I am trying to train a simple neural network with the mnist dataset. For some reason, when I get the history (the parameter returned from model.fit), the validation accuracy is higher than the training accuracy, which is really odd, but if I check the score when I evaluate the model, I get a higher training accuracy than test accuracy.
This happens every time, no matter the parameters of the model. Also, if I use a custom callback and access the parameters 'acc' and 'val_acc', I find the same problem (the numbers are the same as the ones returned in the history).
Please help me! What am I doing wrong? Why is the validation accuracy higher than the training accuracy (you can see that I have the same problem when looking at the loss).
This is my code:
#!/usr/bin/env python3.5
from keras.layers import Dense, Dropout, Activation, Flatten
from keras.layers import Conv2D, MaxPooling2D
import numpy as np
from keras import backend
from keras.utils import np_utils
from keras import losses
from keras import optimizers
from keras.datasets import mnist
from keras.models import Sequential
from matplotlib import pyplot as plt
# get train and test data (minst) and reduce volume to speed up (for testing)

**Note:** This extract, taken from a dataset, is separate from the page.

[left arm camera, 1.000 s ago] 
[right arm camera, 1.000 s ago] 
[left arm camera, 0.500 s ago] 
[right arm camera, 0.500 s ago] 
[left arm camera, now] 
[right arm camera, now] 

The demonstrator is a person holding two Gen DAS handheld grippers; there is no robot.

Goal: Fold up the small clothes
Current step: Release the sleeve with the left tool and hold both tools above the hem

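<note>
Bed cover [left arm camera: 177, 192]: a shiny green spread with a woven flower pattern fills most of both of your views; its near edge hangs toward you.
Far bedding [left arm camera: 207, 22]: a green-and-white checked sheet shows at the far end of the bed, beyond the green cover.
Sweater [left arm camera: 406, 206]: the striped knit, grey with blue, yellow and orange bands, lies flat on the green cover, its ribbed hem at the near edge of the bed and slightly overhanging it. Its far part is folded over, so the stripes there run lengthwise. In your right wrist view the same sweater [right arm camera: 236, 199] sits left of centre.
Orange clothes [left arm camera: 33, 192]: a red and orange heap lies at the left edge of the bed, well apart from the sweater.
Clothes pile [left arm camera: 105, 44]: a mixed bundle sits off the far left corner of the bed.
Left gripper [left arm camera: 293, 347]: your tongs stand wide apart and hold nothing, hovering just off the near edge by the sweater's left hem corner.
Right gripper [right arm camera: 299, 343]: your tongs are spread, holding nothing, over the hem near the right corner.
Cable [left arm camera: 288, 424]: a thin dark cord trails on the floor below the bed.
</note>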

(x_train, y_train), (x_test, y_test) = mnist.load_data()
data_reduction = 20
x_train = x_train[:x_train.shape[0] // data_reduction]
y_train = y_train[:y_train.shape[0] // data_reduction]
x_test = x_test[:x_test.shape[0] // data_reduction]
y_test = y_test[:y_test.shape[0] // data_reduction]
try:
IMG_DEPTH = x_train.shape[3]
except IndexError:
IMG_DEPTH = 1 # B/W
labels = np.unique(y_train)
N_LABELS = len(labels)
# reshape input data
if backend.image_data_format() == 'channels_first':
X_train = x_train.reshape(x_train.shape[0], IMG_DEPTH, x_train.shape[1], x_train.shape[2])
X_test = x_test.reshape(x_test.shape[0], IMG_DEPTH, x_train.shape[1], x_train.shape[2])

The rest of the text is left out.